[THE RECORDS — start]

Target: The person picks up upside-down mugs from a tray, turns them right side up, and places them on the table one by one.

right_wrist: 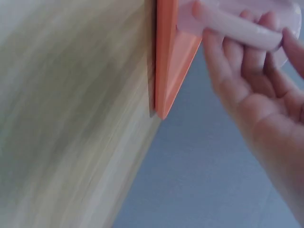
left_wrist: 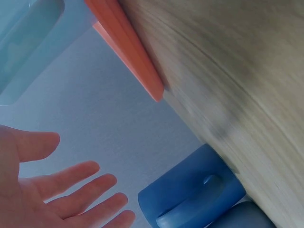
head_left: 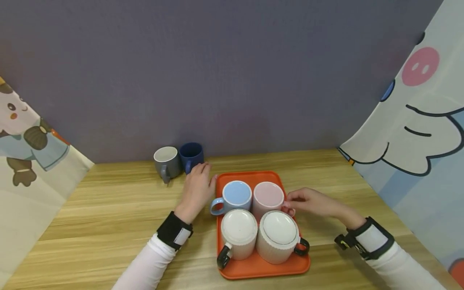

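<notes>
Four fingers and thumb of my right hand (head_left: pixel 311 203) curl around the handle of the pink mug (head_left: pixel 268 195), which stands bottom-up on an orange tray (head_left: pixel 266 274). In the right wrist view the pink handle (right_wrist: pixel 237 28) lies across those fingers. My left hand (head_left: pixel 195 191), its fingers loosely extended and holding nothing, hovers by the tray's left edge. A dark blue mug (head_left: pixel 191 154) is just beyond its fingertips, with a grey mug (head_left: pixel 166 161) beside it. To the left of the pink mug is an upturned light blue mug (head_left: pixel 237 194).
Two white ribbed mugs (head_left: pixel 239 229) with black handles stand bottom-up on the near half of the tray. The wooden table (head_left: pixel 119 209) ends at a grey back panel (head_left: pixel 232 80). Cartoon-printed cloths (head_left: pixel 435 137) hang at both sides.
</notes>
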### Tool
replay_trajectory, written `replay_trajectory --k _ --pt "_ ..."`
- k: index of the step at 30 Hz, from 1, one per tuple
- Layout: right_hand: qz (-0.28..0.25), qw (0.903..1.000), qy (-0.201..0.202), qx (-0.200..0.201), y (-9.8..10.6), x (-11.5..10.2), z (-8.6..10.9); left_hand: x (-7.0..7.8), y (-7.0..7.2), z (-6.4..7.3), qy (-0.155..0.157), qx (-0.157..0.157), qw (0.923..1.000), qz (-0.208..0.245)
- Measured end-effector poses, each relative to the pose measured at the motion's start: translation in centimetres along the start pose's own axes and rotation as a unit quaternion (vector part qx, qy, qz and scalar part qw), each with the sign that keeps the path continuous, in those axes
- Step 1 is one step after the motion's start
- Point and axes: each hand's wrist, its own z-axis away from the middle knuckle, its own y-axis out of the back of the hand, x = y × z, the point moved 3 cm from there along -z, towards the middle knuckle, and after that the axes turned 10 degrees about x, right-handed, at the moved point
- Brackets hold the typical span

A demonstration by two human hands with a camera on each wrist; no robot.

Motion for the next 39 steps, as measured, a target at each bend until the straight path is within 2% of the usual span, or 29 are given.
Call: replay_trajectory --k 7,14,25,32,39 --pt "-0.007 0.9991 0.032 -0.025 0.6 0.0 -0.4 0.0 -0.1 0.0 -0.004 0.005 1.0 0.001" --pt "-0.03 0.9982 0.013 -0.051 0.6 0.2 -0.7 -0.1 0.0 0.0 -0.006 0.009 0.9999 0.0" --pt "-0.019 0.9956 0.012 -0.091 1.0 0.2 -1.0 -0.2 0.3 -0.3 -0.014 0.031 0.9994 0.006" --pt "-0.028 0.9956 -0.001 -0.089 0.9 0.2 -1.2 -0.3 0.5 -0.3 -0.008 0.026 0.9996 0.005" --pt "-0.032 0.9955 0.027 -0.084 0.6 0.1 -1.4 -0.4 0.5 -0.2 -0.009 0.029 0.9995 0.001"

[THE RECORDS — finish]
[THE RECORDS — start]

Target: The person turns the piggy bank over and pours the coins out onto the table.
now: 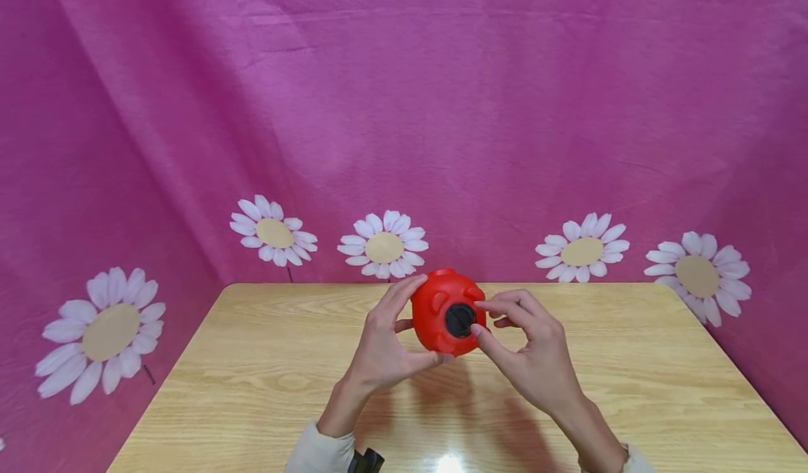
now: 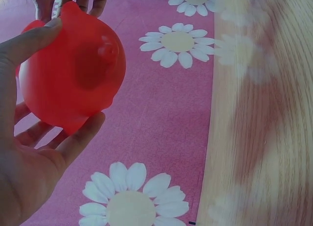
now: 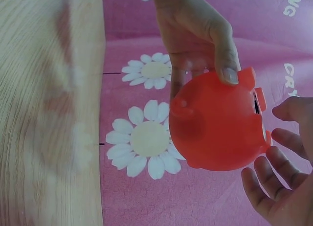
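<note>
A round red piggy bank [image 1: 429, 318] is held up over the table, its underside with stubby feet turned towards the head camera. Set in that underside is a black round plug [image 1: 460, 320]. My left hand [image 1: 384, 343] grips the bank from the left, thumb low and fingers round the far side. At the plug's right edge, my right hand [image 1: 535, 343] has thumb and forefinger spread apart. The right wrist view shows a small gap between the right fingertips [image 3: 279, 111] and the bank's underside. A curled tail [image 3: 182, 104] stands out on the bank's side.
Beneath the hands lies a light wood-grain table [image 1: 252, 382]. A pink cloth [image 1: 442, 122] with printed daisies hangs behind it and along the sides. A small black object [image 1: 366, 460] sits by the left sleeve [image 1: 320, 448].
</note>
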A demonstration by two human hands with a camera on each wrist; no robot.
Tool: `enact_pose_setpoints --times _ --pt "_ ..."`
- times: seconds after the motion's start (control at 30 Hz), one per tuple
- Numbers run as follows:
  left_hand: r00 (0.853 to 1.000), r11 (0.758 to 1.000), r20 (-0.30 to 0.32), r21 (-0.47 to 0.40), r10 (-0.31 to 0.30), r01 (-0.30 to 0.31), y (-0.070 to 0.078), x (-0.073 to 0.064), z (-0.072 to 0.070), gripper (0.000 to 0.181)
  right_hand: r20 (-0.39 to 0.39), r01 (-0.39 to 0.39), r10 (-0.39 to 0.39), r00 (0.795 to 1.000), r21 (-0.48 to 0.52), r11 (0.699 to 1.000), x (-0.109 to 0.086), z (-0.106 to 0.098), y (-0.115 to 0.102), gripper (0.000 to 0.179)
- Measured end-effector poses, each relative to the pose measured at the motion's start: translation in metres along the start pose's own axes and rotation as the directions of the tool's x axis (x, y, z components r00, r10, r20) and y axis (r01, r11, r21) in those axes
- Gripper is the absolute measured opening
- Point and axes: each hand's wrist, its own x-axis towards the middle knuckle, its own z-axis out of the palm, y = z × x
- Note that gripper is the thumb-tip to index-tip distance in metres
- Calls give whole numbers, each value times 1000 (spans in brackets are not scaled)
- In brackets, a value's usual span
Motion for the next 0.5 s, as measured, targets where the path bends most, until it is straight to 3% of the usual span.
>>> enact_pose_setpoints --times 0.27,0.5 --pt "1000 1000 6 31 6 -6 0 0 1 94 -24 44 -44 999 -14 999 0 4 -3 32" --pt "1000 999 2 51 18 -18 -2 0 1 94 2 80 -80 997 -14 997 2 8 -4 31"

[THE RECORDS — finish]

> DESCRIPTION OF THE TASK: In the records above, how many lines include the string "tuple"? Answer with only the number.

> TASK ANSWER: 2